This version tries to be as straightforward as possible. Specifically, most conversions
are kept simple -- convert ifs to ifs, handle indirect expansion the way we do in
`setup-env.sh`, only mess with the logic in `cc`, and don't mess with the python code at
all.
The big refactor is for arrays. We can't rely on bash's nice arrays and be ignorant of
separators anymore. So:
1. To avoid complicated separator logic, there are three types of lists. They are:
* `$lsep`-separated lists, which end with `_list`. `lsep` is customizable, but we
picked `^G` (alarm bell) for `$lsep` because it's ASCII and it's unlikely that it
would actually appear in any arguments. If we need to get fancier (and I will lose
faith in the world if we do) then we could consider XON or XOFF.
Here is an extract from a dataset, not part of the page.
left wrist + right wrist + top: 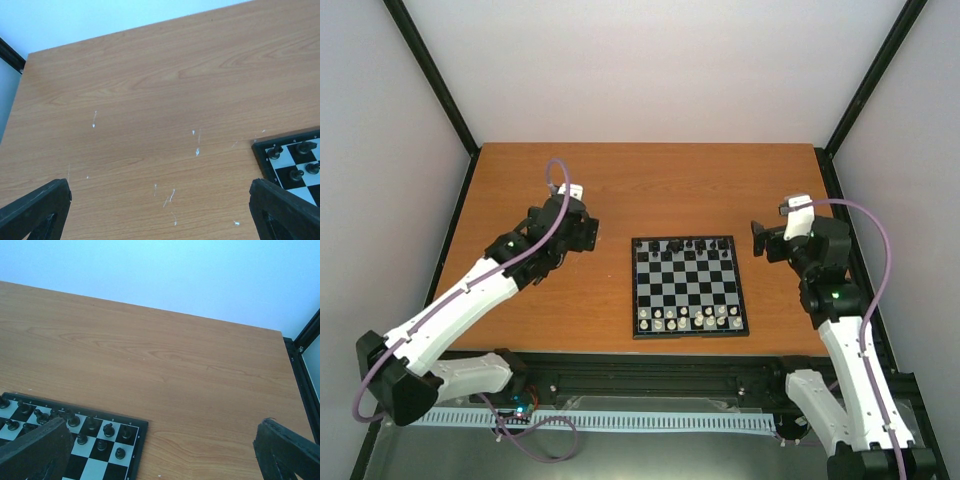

* `:`-separated directory lists, which end with `_dirs`, `_DIRS`, `PATH`, or `PATHS`
* Whitespace-separated lists (like flags), which can have any other name.
Whitespace and colon-separated lists come with the territory with PATHs from env
vars and lists of flags. `^G` separated lists are what we use for most internal
variables, b/c it's more likely to work.
2. To avoid subshells, use a bunch of functions that do dirty `eval` stuff instead. This
adds 3 functions to deal with lists:
* `append LISTNAME ELEMENT [SEP]` will put `ELEMENT` at the end of the list called
`LISTNAME`. You can optionally say what separator you expect to use. Note that we
are taking advantage of everything being global and passing lists by name.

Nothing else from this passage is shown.